Data to process START
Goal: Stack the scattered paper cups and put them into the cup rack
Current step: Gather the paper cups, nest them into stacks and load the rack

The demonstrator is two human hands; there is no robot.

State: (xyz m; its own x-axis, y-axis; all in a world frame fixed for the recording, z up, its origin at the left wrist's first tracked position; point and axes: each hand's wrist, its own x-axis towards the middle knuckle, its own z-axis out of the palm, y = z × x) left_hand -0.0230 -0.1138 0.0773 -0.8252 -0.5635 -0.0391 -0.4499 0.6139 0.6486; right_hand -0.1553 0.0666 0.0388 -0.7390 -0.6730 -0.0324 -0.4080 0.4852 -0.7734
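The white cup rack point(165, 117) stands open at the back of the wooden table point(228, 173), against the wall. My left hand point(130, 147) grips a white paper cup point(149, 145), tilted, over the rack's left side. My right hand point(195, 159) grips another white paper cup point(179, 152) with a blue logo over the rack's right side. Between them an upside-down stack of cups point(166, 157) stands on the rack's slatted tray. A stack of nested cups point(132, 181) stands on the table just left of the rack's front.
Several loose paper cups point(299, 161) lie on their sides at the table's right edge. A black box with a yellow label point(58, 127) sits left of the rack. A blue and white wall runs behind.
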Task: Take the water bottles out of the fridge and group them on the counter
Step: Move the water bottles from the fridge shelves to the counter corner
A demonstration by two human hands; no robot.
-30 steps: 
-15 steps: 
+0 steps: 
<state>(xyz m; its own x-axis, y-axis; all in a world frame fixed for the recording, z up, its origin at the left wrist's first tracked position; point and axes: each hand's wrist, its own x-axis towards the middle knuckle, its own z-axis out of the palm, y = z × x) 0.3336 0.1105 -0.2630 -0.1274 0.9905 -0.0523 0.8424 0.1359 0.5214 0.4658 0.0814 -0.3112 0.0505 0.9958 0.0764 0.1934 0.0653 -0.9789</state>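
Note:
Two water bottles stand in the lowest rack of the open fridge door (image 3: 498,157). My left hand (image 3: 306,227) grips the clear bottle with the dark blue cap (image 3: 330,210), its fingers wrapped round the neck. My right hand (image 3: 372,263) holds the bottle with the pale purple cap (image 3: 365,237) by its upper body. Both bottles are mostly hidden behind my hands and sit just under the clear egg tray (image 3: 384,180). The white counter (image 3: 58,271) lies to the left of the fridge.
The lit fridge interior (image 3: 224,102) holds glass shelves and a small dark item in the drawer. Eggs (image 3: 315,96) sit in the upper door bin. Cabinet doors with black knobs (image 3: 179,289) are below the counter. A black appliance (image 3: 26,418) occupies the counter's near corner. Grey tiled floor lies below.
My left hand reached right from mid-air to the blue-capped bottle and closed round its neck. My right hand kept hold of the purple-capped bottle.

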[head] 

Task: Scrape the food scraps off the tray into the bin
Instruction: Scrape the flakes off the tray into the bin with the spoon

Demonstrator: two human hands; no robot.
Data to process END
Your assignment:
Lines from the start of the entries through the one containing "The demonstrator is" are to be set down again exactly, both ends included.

Solution:
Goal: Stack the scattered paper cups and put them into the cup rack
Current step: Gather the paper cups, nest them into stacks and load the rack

The demonstrator is two human hands; there is no robot.

Now the exercise is finished.